In the box is a photo of your lover. You recognise their smile. They look happy, younger and carefree. You recognise the light in their eyes from the intimate moments they share with you. But that’s not you in their arms. You’re not the one behind their smile. But you know who is.
The one who came before.
Breaking up and beginning again is a cycle anyone who’s ever loved will know. The process is never clean. But just as a stone thrown into a river creates ripples, so do some actions muddy waters needlessly.
What, then, are the fragments kept from romances past? Are they harmless pebbles that simply show the passage of time, or massive boulders threatening destruction at the slightest disturbance?
I love history. I also believe I’m the sum of my past experiences. For those reasons, I’m the sort to keep cards and letters and photos that mean or mark something significant that happened in my life. Hence I’ve boxes of neatly ordered records – old diaries, my nan’s funeral service, wedding invitations, messages scrawled on napkins. But there are love letters in there too. There are photos of me and old boyfriends, and inked promises of undying devotion which never came to pass.
Does that mean I’m trapped in the past? Hanging on to old memories, unable to move forward?

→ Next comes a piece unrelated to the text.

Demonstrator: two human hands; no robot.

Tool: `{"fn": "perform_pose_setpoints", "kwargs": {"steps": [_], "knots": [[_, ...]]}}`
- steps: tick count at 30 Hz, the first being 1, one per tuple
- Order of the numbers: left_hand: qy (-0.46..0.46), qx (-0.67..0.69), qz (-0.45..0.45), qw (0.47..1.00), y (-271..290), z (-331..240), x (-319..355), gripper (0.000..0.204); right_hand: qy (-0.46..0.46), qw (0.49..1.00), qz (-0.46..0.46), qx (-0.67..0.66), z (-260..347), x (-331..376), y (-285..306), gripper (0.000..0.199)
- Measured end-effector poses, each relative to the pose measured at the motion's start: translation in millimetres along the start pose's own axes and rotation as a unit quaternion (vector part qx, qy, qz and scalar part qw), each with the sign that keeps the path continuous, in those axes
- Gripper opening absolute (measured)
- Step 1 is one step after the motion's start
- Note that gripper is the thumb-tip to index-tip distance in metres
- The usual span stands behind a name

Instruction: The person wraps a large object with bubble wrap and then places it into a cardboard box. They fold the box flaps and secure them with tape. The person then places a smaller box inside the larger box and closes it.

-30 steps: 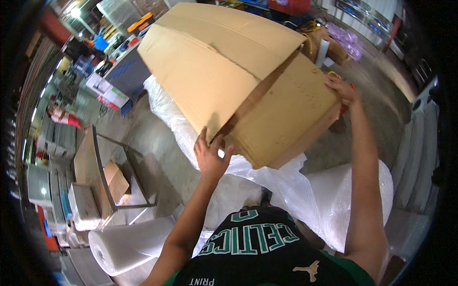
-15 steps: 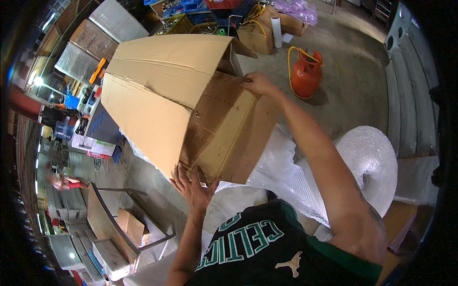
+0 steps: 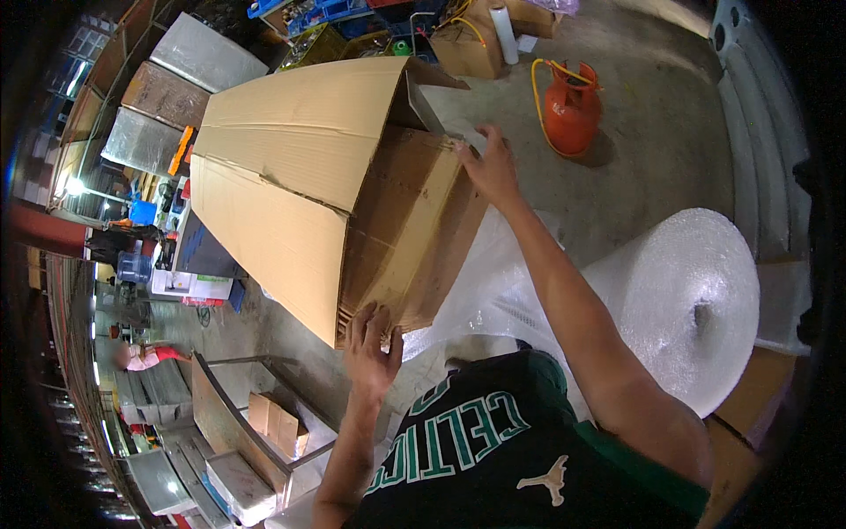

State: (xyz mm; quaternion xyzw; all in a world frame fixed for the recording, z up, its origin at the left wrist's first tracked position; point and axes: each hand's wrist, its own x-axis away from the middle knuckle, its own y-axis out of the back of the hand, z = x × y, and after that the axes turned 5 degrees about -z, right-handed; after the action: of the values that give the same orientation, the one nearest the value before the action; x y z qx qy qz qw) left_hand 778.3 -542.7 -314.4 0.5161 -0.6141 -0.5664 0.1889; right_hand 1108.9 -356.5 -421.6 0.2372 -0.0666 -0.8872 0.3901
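Note:
A big cardboard box (image 3: pixel 273 176) lies in front of me, its open end turned toward me. Its long pale outer panels stretch away to the upper left. Browner cardboard with a lengthwise tape strip (image 3: pixel 412 216) shows within the open end. My right hand (image 3: pixel 492 172) grips the far right corner of this cardboard, thumb on the edge and fingers spread beyond it. My left hand (image 3: pixel 372 353) holds the near lower corner, fingers over the edge and thumb apart. Part of each hand's contact is hidden.
A large bubble wrap roll (image 3: pixel 683 309) stands at my right; its loose sheet (image 3: pixel 502 282) runs under the box. An orange gas cylinder (image 3: pixel 571 115) with a yellow hose stands beyond. A metal-framed table (image 3: pixel 238 423) is at lower left. Wrapped boxes (image 3: pixel 207 53) are stacked at upper left.
The box's open end has tipped slightly, and the inner cardboard sits further in. My right hand has shifted to the corner with fingers more spread. My left hand has moved slightly right.

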Motion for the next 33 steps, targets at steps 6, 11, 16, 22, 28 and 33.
{"fn": "perform_pose_setpoints", "kwargs": {"steps": [6, 11, 16, 22, 28, 33], "knots": [[0.008, -0.014, 0.078, 0.997, -9, -28, -66, 0.071, -0.002, 0.979, 0.195, -0.060, -1, -24, 0, 0.050], [0.025, -0.111, 0.066, 0.991, -29, -29, -88, 0.071, -0.004, 0.981, 0.173, -0.084, 1, -34, -27, 0.054], [0.077, -0.198, 0.057, 0.976, -54, -5, -92, 0.055, -0.035, 0.996, 0.078, -0.023, 2, -32, -61, 0.065], [0.062, -0.192, 0.043, 0.979, -64, 29, -87, 0.044, 0.028, 1.000, 0.011, 0.004, 9, -22, -90, 0.048], [0.137, 0.014, 0.048, 0.989, -45, 29, -99, 0.060, -0.020, 0.982, 0.186, -0.029, 12, -37, -49, 0.054], [0.084, -0.037, 0.077, 0.993, -28, 7, -101, 0.081, -0.024, 0.981, 0.194, 0.006, -12, -35, 21, 0.053]]}}
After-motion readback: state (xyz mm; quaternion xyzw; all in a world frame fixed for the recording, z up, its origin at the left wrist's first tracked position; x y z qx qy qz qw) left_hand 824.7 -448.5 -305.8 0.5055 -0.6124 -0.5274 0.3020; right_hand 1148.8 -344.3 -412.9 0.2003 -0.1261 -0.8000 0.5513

I’m at peace with everything in those boxes. There’s nothing in there I regret, and nothing in there I’m embarrassed about. Importantly, there’s nothing in there I would hide from the person to whom I would trust my heart – the person I see as my future.

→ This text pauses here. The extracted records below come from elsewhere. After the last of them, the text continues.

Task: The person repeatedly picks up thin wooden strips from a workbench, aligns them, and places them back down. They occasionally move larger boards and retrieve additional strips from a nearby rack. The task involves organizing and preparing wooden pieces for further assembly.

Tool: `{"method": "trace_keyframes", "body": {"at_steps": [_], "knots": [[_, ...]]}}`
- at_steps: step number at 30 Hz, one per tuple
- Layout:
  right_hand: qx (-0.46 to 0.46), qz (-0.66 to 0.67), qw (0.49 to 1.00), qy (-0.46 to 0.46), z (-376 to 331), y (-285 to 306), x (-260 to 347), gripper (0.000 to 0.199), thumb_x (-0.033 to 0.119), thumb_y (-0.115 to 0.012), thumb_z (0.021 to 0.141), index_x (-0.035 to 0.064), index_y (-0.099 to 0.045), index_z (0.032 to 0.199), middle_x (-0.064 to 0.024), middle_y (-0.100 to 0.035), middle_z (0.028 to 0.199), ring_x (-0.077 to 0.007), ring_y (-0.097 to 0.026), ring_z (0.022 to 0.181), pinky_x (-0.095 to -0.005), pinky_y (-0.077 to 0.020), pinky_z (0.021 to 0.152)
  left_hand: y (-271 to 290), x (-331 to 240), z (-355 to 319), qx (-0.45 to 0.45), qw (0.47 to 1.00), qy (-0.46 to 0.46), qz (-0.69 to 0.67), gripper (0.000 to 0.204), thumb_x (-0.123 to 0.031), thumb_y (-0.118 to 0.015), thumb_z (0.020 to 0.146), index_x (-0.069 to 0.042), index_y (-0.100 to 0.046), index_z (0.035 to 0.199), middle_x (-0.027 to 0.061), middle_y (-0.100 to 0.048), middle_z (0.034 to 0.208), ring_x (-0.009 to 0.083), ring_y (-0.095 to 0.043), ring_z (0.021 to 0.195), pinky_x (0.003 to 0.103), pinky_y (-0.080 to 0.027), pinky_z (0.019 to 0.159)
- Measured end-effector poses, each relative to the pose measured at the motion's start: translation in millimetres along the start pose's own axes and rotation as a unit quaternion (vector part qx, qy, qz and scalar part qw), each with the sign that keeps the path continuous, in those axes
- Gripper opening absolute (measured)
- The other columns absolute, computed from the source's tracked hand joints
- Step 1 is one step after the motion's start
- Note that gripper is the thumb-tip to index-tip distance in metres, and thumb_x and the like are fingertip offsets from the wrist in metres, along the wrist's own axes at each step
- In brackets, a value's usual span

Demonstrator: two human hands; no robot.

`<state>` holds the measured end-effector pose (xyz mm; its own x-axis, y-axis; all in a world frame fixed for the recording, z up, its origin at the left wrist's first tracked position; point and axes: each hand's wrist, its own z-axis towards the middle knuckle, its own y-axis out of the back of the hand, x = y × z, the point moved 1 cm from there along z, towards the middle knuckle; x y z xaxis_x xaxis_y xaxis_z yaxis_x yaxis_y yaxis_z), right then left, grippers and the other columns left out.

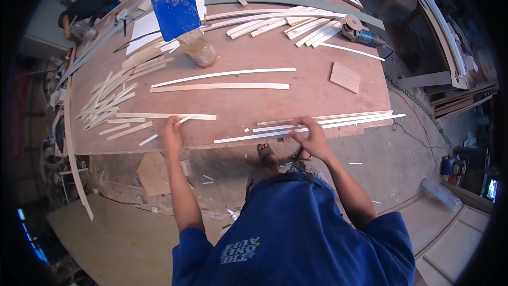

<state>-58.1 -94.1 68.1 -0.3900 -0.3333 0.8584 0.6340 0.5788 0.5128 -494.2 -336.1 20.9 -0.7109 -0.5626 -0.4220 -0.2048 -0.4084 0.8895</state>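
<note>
My left hand (171, 133) is closed round a short white strip (149, 140) at the near edge of the workbench (248, 104). Just beyond that hand lies a longer pale wood strip (203, 117). My right hand (313, 139) hovers over long, thin white strips (243, 138) lying along the near edge, its thumb and fingers apart. Whether its fingertips touch them, I cannot tell. A thin wood strip (360, 116) lies beside these. Farther in are a slightly bowed white strip (222, 76) and a wood strip (227, 87).
Loose strips (108, 98) lie heaped at left. Behind are a cloudy container (200, 48) with a blue flat piece (176, 13), more strips (312, 26) and an angle grinder (362, 36). A square wood piece (345, 77) lies at right. Another person (87, 13) bends at far left.
</note>
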Motion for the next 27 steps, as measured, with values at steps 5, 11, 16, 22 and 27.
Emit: {"method": "trace_keyframes", "body": {"at_steps": [5,11,16,22,27], "knots": [[-0.067,-0.022,0.985,-0.157,-94,51,-67,0.028,0.019,-0.075,0.094,0.0009,-0.073,0.115,-0.0129,-0.075,0.108,-0.0252,-0.069,0.105,-0.0388,-0.0528,0.093,26,67,-94,-0.001,0.971,0.156,-0.179,0.011,-0.008,-0.066,0.099,-0.001,-0.068,0.108,0.0088,-0.072,0.103,0.0174,-0.066,0.104,0.035,-0.052,0.094],[-0.134,0.064,0.946,-0.288,-156,62,-109,0.024,0.019,-0.072,0.097,0.0015,-0.074,0.113,-0.0064,-0.075,0.102,-0.0169,-0.067,0.099,-0.0322,-0.0522,0.084,-73,141,-235,0.09,0.94,0.326,-0.036,0.052,-0.01,-0.076,0.093,0.001,-0.055,0.14,0.0172,-0.06,0.135,0.0303,-0.057,0.127,0.043,-0.045,0.112],[-0.134,-0.016,0.965,-0.226,-131,73,-90,0.024,0.017,-0.074,0.095,-0.0001,-0.074,0.112,-0.0136,-0.076,0.102,-0.0238,-0.071,0.098,-0.0374,-0.0548,0.09,-132,1,-206,-0.034,0.98,0.185,-0.062,0.07,-0.015,-0.075,0.091,-0.002,-0.043,0.151,0.0244,-0.047,0.145,0.0463,-0.043,0.136,0.056,-0.032,0.118],[-0.165,-0.117,0.968,-0.149,-113,124,-136,0.019,0.013,-0.073,0.093,0.0017,-0.074,0.109,-0.0186,-0.075,0.106,-0.0324,-0.072,0.1,-0.0425,-0.0556,0.09,-90,-166,-152,0.016,0.999,-0.027,-0.013,0.054,-0.015,-0.071,0.095,-0.008,-0.053,0.145,0.0187,-0.05,0.144,0.043,-0.041,0.139,0.058,-0.033,0.114],[-0.309,-0.156,0.917,-0.196,-109,199,-243,0.022,0.016,-0.074,0.095,0.0021,-0.074,0.111,-0.0134,-0.074,0.1,-0.0234,-0.068,0.089,-0.0358,-0.0547,0.081,-82,-140,-123,0.075,0.994,-0.078,-0.02,0.039,-0.013,-0.071,0.093,-0.011,-0.062,0.131,0.012,-0.053,0.141,0.038,-0.048,0.135,0.053,-0.036,0.112]]}}
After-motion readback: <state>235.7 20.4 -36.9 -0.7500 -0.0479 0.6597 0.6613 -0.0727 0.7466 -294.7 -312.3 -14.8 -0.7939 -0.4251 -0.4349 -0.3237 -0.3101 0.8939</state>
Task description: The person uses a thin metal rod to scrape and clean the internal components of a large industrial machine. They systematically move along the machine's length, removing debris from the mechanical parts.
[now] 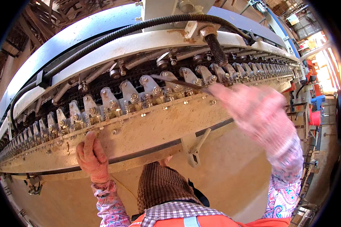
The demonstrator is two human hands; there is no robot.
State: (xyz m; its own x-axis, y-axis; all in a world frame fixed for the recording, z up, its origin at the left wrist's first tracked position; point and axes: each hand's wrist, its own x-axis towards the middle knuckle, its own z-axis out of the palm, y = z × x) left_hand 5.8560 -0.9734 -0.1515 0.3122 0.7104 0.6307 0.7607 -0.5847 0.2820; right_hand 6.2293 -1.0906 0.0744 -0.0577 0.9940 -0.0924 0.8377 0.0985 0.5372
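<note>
My right hand [254,108], in a pinkish glove and smeared by motion, grips a thin, dark, blade-like strip [178,81]. Its tip reaches left over a long row of metal brackets [130,92] with bolts and springs. Whether the strip has a handle is hidden by the glove. My left hand [91,156], gloved in dusty orange-pink, leans on the front face of a dusty tan beam [159,128] below the brackets. Its fingers point up, apart and holding nothing.
A black ribbed hose [140,25] arches above the brackets, near a thick threaded rod [216,47]. A lever clamp [195,151] hangs under the beam. Scrap wood strips [36,22] lie at the far left. Red and blue equipment [315,115] stands at right.
</note>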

Those boxes are a part of me. They show where I’ve been and they’re a key to understanding where I am going. I keep them as a record; as statements of fact.
And while anyone who knows me well enough understands why I keep these relics, there are those who don’t. Including ex-boyfriends – a fact that, I admit, does cause problems. Unlike their boxed-up memory-version, they’re alive and well with the potential to interfere in the present day. To them, the notion I’ve kept a bit of what we had is a sign I wish we were still together; to others, it’s a sign I haven’t moved on (emphatically, it is not; and I have).

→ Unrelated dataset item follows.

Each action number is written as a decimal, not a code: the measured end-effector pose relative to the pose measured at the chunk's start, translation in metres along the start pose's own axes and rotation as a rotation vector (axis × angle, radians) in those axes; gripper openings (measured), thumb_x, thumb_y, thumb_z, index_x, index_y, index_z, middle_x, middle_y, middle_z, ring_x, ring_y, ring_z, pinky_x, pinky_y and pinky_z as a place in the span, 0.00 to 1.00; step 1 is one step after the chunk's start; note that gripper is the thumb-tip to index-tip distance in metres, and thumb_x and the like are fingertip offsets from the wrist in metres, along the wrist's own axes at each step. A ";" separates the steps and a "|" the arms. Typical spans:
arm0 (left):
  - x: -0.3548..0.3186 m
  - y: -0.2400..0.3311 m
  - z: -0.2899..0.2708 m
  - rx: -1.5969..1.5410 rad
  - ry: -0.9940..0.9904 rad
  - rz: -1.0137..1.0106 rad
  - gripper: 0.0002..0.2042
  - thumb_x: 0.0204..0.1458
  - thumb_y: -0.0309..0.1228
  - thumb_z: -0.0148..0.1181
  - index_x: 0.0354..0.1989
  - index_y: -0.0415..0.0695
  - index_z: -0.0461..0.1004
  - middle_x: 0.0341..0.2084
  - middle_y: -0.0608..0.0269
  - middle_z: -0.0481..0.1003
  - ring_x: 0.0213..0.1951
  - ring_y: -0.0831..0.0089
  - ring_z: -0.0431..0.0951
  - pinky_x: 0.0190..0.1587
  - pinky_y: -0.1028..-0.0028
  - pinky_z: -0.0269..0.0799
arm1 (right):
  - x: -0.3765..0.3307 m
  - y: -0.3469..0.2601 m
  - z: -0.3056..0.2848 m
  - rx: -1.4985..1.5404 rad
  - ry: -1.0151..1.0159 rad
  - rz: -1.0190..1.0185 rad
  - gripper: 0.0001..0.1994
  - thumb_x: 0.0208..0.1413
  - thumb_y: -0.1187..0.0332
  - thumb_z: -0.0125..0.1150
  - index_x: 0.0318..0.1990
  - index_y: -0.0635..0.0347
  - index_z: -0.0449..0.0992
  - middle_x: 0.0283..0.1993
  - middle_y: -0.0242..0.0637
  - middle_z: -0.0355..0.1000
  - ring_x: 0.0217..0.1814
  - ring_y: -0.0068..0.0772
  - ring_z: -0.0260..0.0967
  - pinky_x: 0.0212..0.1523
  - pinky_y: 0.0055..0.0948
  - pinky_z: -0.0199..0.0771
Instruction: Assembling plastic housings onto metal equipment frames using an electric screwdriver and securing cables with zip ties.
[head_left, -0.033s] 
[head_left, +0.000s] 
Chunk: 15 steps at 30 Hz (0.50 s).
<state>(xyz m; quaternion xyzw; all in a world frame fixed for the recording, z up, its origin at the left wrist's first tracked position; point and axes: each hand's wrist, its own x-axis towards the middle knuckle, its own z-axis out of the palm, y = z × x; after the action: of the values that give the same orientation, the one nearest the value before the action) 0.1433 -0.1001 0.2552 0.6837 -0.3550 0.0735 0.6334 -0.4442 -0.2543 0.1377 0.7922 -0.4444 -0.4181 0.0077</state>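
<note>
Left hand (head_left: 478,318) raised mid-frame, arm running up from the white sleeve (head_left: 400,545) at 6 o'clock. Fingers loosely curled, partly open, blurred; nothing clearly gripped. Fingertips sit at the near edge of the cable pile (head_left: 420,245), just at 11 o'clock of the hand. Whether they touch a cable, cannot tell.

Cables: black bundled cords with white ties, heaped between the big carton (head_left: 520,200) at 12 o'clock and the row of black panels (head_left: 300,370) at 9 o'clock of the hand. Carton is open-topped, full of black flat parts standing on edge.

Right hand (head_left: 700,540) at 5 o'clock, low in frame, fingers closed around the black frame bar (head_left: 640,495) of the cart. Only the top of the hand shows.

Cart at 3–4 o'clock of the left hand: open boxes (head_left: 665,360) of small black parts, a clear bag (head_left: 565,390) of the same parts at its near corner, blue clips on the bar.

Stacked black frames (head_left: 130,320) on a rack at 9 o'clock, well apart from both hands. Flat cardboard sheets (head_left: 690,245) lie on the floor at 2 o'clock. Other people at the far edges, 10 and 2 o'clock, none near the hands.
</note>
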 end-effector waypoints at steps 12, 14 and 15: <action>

However I understand why archives might upset. Why they might muddy the waters, so to speak. Because there are people who hold on because they don’t want to let go – people who cherish the past because they fear moving forward. We’ll call them Havishams, shall we?
And let’s not forget that for every Havisham who cannot forget there’s the goldfish who cannot remember. Or will not. In fact, I’m not sure what’s worse – someone stuck looking backwards or someone who refuses to admit where they’ve been.
So I keep my cards and letters with one eye to yesterday and the other trained on tomorrow. But for all the boxes, I never lose sight of the moment.
How about you?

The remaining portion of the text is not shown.